Type of differential equation Anyone can give me a hint on how to solve $y(t)'=e^{-t}+y(t)^2$ with $y(0)=0$?
I've got to find out if this takes the Maximal interval of existence in $(T_{-}, T_{+})$ with $T_{+}< \infty$ or $T_{+}= \infty$.
 A: Edit: Let's adress the second part. We have $y(t)'= e^{-t}+ y(t)^2 >0$, hence $y$ is strictly increasing. We set $T=T_+/2$ if $T_+<\infty$ or $T=1$ otherwise. Set $y_1= y(T)>0$ and
$$ x(t) = \frac{1}{\frac{2}{y_1}+T - t} $$ 
for $t\in [0, \frac{2}{y_1}+T)$. On checks that we have
$$ \begin{cases} x(t)' = x(t)^2 \\ x(T) = \frac{y_1}{2} \end{cases}.$$
We define
$$ T_0:= \inf \left\{ t \in \left[1, \frac{2}{y_1}+T \right) \  : \ y(t) > x(t) \right\}.$$
Assume that $T_0 < +\infty$. By continuity of both $x$ and $y$ we have $x(T_0)=y(T_0)$. However, we compute
$$ y(T_0) = y(T) + \int_T^{T_0} y(t)' dt = y(T) + \int_T^{T_0} e^{-t} + y(t)^2 dt  > x(T) + \int_T^{T_0} x(t)^2 dt = x(T) + \int_T^{T_0} x(t)' dt = x(T_0).$$
Hence, $T_0= +\infty$. This means $y(t) > x(t)$ for all $t \in \left[1, \frac{2}{y_1}+T \right)$. But $\lim_{t\uparrow \frac{2}{y_1}+T} x(t) = +\infty$, hence $$\lim_{t\uparrow \frac{2}{y_1}+T} y(t) = +\infty.$$
Thus, $T_+ < +\infty$.
A: To address your very first question:

If you want to solve for an exact and general solution, notice that this is a Riccati Equation.

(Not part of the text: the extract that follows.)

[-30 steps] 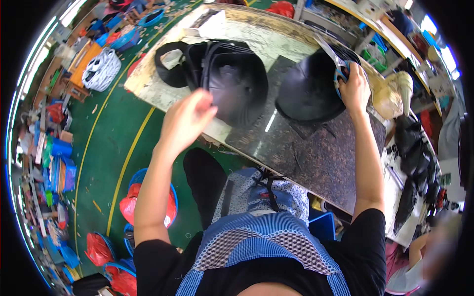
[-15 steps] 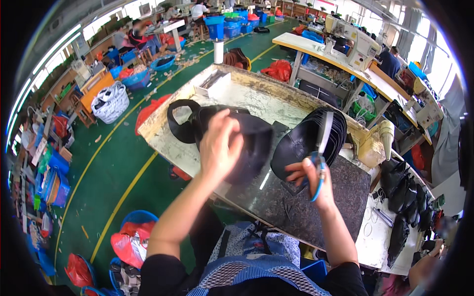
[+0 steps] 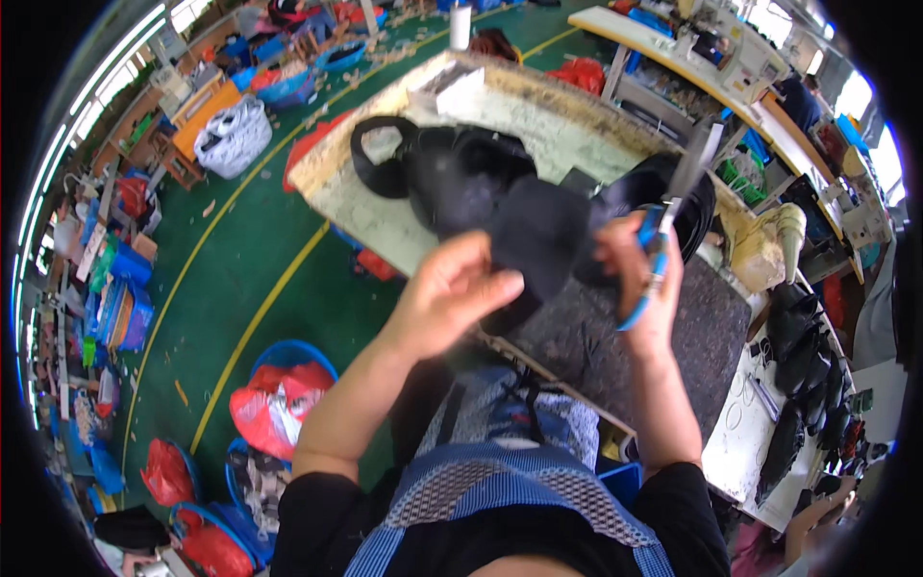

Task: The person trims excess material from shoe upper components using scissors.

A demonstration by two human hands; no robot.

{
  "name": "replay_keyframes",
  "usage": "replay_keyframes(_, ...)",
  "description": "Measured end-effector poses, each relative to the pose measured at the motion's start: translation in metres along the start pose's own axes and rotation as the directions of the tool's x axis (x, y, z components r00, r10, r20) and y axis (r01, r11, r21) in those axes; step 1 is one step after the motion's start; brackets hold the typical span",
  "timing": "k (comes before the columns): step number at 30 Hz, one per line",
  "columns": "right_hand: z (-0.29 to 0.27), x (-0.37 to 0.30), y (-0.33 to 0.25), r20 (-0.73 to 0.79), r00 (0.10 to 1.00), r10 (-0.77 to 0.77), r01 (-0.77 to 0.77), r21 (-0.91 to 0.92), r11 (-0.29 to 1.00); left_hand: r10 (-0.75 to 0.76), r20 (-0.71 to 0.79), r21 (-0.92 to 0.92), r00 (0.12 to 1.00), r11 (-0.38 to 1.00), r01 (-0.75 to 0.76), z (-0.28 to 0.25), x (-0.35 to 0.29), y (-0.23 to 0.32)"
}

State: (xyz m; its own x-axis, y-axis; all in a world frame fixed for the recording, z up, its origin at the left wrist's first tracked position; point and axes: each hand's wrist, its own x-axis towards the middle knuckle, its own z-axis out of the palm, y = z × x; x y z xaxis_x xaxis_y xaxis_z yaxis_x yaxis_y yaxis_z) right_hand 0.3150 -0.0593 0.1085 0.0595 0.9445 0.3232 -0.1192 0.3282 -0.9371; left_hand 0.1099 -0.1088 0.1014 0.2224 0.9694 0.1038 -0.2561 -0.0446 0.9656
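Note:
My left hand [image 3: 447, 303] has a black, curved sheet-like piece [image 3: 546, 226] between thumb and fingers, lifted above the table. The piece is smeared by motion, so its exact kind is unclear. In my right hand [image 3: 663, 303] are scissors [image 3: 688, 173] with blue handles, their blades pointing up and away. The right fingertips are close to the piece's right edge; whether they touch it I cannot tell. Behind the scissors lies a stack of black curved pieces [image 3: 705, 216], partly hidden. Further left rests a heap of black pieces [image 3: 447, 168], one with a loop.
The worn white table [image 3: 375, 223] has a raised rim and a dark slab [image 3: 697, 351]. A yellowed block with a cone [image 3: 764, 255] stands at its right, beside black pieces [image 3: 798, 356]. A sewing machine [image 3: 745, 62] is beyond. Red bags [image 3: 274, 409] fill tubs at lower left.
My left hand has come down and right, bringing a black piece away from the heap toward my right hand. The scissors have shifted up and right. The whole view has tilted downward.

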Motion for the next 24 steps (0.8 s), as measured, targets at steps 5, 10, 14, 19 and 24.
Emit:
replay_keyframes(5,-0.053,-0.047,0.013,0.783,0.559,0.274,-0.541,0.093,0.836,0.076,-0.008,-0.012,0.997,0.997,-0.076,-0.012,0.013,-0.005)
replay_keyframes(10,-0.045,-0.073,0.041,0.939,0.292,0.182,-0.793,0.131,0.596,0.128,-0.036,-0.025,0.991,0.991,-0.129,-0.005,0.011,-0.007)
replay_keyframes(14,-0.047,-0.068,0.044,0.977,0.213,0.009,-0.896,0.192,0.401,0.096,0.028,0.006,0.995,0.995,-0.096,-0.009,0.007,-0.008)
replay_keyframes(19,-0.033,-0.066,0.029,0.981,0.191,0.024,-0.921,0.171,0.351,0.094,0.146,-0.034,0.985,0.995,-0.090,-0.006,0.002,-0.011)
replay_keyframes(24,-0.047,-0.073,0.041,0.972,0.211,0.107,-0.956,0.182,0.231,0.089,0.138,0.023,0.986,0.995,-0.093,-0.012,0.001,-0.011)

$$y'=q_0(t)+q_1(t)y+q_2(t)y^2$$
Thus, if we substitute $y=-\frac{u'}{u}$, we can reduce this to a second-order linear ODE:
$$\left(-\frac{u'}{u}\right)'=e^{-t}+\left(-\frac{u'}{u}\right)^2$$
$$-\frac{u''}{u}+\left(-\frac{u'}{u}\right)^2=e^{-t}+\left(-\frac{u'}{u}\right)^2$$
$$u''+e^{-t}u=0$$
Unfortunately, the solution to this ODE contains Bessel Functions of the first and second kind:
$$u(t)=c_1 J_0\left(2\sqrt{e^{-t}}\right)+c_2 Y_0\left(2\sqrt{e^{-t}}\right)$$
This can be differentiated w.r.t. $t$ to obtain an explicit solution for $y(t)$ by substituting into $y(t)=-\frac{u'(t)}{u(t)}$.

Alternatively, if you want to avoid non-elementary functions, you can obtain a series solution to the original ODE.